HOISINGTON — The residents of Hoisington will see a drop of about 7 percent in overall electric bills, the Hoisington city council approved on Monday.
By a unanimous vote, the council voted to reduce rates about 1.3 cents per kwh per the recommendations of Sawvel and Associates Inc., an engineering firm hired to consult on the electrical rates.
Hoisington has had high electric rates compared to neighboring communities.
The city’s rates were compared to Midwest Energy and Western Residential, and Hoisington’s rates were found to be higher than both. Western Residential rates were 30 percent lower, and Midwest Energy’s rates were 18 percent to 24 percent.
Sawvel also informed City Manager Jonathan Mitchell that they did not recommend selling the plant until they could see if the rates could become more competitive, which is the process the city is currently undergoing. The engineering firm has also recommended that the city cut rates on electricity about 19 percent off the base rate next year.
If the rates do become more competitive then there would be no reason to sell the plant, according to Mitchell.
Sawvel also recommended that the city continue trying to shed its excess base load. The city has excess electrical capacity for the amount of customers.
The amount of reserves in the electrical fund is at the level is should be. In 2009, the electrical fund had a negative cash balance, but by the end of this year, the city will have $600,000 in reserves. Sawvel also said that the plant was well run and that cutting the number of employees to the current three was the minimum that could efficiently run the plant.
In addition, Sawvel encouraged the city to develop a demand charge for large electrical users in 2013 because large businesses are efficient users of electricity.
A demand meter registers the maximum amount of electricity flow during a billing period for which the business is then billed based upon. Demand meters have been placed on large commercial businesses already.
The Hoisington Utility Task Force will have another meeting at 10 a.m. on Dec. 18 to further discuss the recommendations of Sawvel.
In other business, after a public hearing, the city council approved a Community Improvement District for the new Subway restaurant, which has plans to open this week. A CID is a defined area where a business can charge an additional fee to fund improvements.
A 2 percent CID was approved for 22 years for the Subway. Mitchell informed the council that the company has made approximately $275,000 in improvements to the Hoisington building.
The tax would cease if the Subway closes down.

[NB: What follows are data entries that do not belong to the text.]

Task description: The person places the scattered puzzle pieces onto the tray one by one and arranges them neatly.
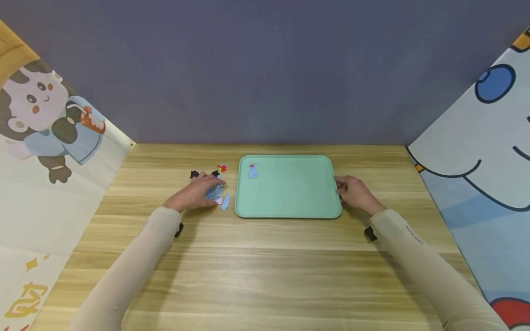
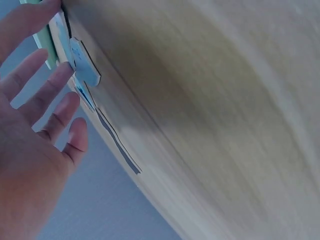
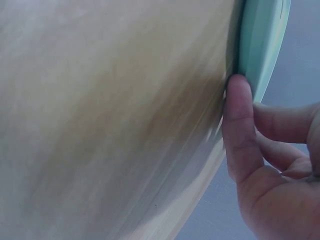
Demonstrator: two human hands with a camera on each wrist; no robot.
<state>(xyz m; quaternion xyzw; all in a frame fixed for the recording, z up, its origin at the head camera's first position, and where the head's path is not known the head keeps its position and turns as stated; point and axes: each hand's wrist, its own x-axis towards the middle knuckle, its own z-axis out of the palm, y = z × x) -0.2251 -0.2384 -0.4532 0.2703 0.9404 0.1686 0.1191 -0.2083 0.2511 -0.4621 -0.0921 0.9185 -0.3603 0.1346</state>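
Observation:
My left hand [image 1: 198,191] hovers over or lightly touches a cluster of flat blue pieces [image 1: 215,195], left of the green tray [image 1: 290,217]. In the left wrist view, the left hand [image 2: 37,105] has its fingers spread and gently bent, close to a rounded blue piece [image 2: 86,62]. My right hand [image 1: 355,193] holds the tray's right edge. The right wrist view shows the right hand [image 3: 270,165] with thumb and a finger at the rim of the tray [image 3: 257,40]. One blue piece with a red tip [image 1: 253,172] lies on the tray, upper left.
A red and yellow piece [image 1: 222,168] and black pieces [image 1: 194,174] lie around the left hand. A narrow blue piece [image 1: 225,202] sits between that hand and the tray. Dark objects show beside the left sleeve [image 1: 179,230] and right sleeve [image 1: 370,233]. Walls border the wooden table.

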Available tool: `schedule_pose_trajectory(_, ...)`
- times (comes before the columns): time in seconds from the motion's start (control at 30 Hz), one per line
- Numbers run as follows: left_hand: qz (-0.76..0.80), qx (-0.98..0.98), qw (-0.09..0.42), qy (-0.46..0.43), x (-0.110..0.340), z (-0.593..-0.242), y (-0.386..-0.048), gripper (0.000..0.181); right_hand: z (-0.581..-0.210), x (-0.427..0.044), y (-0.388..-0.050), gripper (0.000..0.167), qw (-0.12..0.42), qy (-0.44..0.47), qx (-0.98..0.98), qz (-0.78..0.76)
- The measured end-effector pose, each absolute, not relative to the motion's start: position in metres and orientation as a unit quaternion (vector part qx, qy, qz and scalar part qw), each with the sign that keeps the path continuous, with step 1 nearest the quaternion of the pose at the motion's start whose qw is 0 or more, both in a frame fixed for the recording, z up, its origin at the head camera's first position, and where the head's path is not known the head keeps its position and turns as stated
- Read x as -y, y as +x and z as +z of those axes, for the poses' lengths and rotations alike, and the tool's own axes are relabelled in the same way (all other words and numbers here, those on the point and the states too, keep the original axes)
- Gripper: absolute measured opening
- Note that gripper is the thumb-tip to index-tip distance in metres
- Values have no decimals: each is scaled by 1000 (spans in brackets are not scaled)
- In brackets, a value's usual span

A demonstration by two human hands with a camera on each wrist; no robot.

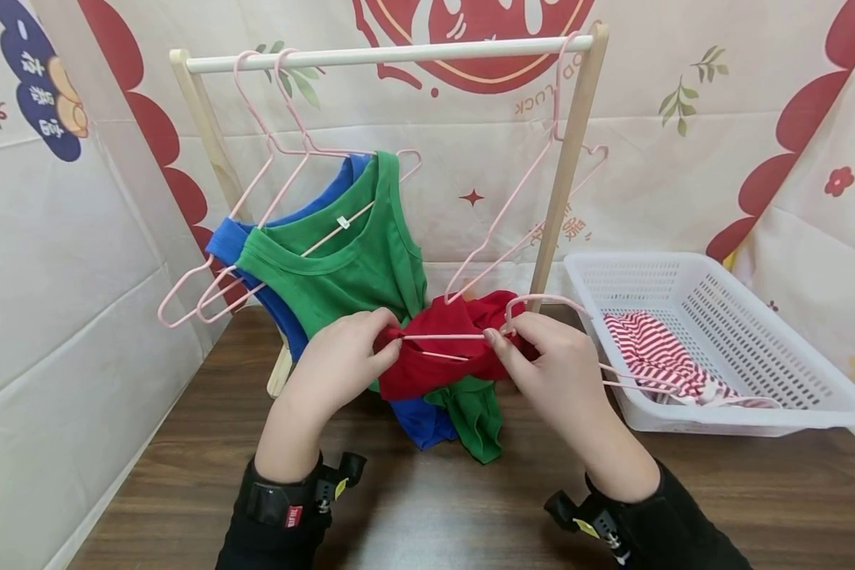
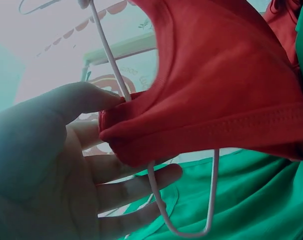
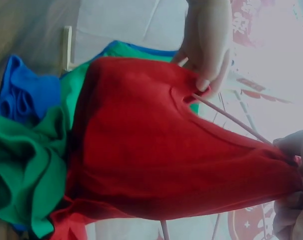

In final business, the council approved:
•Authorizing Mitchell to inform vendors that infrastructure improvements to McKenna Meadows need to be done by March 1.
•Approved Cereal Malt Beverage Licenses for seven Hoisington businesses.
•Are still waiting on a proposal from Stutzman’s regarding the sale of the sanitation utility.
•Approved GIS mapping of the electrical utility and distribution area for $16,979. The city will be reimbursed 70 percent of that amount through a grant.
•Tabling a discussion of transfer of the newly purchased 61 acres of property northwest of town to the Land Bank. The council did approve paying for the property.
•Approved city fees for next year.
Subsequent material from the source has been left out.